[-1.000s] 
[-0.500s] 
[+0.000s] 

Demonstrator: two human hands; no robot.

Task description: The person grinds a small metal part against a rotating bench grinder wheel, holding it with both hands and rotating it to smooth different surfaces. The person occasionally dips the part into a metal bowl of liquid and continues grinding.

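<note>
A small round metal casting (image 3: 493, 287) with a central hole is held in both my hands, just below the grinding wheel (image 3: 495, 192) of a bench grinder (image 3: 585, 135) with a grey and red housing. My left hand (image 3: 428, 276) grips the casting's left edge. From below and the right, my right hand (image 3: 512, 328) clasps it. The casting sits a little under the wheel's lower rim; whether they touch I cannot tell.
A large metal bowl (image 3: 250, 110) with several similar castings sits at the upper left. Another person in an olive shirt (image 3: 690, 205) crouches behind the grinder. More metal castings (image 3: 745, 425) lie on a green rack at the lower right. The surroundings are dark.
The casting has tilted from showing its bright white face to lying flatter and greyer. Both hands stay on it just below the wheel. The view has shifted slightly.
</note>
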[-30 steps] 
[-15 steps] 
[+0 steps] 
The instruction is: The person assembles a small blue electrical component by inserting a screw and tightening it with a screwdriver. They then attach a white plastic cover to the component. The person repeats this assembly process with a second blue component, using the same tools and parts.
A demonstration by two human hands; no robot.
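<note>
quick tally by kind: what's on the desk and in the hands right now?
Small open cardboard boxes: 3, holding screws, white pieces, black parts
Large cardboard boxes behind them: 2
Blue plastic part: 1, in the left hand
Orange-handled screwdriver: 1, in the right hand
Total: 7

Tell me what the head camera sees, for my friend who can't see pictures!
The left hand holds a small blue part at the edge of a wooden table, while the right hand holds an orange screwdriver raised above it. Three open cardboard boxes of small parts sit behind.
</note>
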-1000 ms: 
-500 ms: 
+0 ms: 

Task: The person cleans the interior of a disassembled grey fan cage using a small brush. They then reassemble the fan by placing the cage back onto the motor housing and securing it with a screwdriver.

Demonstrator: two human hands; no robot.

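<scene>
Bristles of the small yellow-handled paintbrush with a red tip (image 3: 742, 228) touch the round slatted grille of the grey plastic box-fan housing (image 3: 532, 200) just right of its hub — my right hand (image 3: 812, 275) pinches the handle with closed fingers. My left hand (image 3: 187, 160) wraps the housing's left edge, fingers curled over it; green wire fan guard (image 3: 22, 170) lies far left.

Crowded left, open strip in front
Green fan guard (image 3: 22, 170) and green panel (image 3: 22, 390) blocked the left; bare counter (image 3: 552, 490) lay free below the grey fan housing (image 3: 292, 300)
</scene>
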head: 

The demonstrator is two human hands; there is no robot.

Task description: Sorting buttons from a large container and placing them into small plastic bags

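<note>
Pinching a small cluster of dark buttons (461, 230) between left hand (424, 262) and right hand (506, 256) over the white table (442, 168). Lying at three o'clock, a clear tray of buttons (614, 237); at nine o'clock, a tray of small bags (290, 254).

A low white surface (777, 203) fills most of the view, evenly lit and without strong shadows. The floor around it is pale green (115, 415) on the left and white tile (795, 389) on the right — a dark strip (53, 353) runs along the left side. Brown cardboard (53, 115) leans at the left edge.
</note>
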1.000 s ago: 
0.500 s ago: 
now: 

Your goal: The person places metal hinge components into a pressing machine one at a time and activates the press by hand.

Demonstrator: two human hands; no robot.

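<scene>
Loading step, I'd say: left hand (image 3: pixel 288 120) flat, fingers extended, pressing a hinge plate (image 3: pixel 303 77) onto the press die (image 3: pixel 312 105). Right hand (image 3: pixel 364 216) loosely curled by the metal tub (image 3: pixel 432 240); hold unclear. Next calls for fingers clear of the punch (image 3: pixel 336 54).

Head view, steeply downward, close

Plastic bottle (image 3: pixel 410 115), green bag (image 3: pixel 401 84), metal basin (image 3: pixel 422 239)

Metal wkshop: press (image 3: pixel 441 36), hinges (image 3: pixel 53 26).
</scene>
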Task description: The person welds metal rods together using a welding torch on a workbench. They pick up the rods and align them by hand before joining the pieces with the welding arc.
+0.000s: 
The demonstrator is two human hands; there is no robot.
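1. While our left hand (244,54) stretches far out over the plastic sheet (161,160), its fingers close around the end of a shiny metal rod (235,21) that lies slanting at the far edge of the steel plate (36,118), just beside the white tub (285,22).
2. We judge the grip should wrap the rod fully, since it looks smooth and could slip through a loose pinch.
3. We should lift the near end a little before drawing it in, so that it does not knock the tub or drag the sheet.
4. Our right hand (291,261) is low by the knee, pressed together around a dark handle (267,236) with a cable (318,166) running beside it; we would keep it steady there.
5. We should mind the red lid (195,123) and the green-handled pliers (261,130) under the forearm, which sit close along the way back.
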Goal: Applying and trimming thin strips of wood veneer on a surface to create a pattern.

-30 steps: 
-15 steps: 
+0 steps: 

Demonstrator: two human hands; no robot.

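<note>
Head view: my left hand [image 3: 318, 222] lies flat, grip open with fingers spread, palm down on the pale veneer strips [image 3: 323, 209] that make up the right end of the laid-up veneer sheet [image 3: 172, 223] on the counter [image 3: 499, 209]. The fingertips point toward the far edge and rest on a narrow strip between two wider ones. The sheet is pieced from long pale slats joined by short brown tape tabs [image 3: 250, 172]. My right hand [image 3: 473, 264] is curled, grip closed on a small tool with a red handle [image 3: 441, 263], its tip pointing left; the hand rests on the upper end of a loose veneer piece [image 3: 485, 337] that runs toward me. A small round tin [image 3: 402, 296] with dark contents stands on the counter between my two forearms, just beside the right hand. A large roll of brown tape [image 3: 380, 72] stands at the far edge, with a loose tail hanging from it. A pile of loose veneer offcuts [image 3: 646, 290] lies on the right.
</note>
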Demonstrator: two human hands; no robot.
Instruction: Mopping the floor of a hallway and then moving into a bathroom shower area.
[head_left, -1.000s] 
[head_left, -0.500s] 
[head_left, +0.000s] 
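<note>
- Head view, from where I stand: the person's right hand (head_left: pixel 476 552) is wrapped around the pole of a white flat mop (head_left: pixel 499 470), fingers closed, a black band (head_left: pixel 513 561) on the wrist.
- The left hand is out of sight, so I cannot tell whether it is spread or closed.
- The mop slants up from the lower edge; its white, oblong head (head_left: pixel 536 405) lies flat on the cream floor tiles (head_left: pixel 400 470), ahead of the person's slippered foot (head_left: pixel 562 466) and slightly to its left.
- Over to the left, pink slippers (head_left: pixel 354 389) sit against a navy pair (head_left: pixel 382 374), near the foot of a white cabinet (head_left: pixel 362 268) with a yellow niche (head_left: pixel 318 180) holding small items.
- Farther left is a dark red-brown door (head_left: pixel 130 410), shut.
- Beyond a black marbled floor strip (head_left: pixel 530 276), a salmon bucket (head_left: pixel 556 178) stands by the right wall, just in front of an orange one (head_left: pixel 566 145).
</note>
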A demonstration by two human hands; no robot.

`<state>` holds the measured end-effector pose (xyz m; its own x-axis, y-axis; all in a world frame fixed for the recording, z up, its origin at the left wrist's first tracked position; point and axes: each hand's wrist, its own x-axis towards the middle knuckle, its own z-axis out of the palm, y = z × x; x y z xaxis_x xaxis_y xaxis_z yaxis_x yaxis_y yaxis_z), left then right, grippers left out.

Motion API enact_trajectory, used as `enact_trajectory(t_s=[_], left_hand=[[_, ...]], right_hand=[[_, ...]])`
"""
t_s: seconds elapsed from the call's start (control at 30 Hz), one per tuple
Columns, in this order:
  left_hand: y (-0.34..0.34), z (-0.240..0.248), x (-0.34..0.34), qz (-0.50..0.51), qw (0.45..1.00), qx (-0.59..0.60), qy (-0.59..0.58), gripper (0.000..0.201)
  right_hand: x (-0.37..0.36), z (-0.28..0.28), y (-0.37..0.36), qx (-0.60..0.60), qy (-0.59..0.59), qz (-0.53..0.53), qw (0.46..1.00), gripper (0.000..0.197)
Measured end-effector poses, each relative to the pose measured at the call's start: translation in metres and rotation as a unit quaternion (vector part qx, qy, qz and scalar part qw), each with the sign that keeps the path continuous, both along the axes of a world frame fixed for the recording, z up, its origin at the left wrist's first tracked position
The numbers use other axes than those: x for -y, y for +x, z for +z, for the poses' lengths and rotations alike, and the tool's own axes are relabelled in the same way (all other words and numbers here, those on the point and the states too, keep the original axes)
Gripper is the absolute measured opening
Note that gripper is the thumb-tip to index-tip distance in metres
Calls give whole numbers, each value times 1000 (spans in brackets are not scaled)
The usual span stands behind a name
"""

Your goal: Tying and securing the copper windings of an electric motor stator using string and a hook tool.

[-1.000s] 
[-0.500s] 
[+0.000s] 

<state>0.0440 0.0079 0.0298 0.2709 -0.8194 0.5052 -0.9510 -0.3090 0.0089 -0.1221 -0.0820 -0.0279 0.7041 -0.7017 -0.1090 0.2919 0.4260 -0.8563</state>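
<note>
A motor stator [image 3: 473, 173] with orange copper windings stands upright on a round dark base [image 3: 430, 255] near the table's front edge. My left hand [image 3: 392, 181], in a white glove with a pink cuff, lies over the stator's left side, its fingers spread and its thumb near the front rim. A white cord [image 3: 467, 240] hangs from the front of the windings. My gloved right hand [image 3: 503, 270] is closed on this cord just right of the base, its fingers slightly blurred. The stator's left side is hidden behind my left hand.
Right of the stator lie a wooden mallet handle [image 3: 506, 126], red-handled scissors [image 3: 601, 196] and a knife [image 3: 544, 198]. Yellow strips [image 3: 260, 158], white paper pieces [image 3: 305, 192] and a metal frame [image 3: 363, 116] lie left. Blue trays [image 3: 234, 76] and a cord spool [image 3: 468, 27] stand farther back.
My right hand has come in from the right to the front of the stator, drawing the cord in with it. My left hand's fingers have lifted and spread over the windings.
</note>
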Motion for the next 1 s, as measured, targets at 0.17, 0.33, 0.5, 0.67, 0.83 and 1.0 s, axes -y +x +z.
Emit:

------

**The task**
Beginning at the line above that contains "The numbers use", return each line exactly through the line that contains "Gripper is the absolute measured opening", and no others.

**The completed task**
The numbers use other axes than those: x for -y, y for +x, z for +z, for the poses' lengths and rotations alike, and the tool's own axes are relabelled in the same way (all other words and numbers here, those on the point and the states too, keep the original axes)
Gripper is the absolute measured opening

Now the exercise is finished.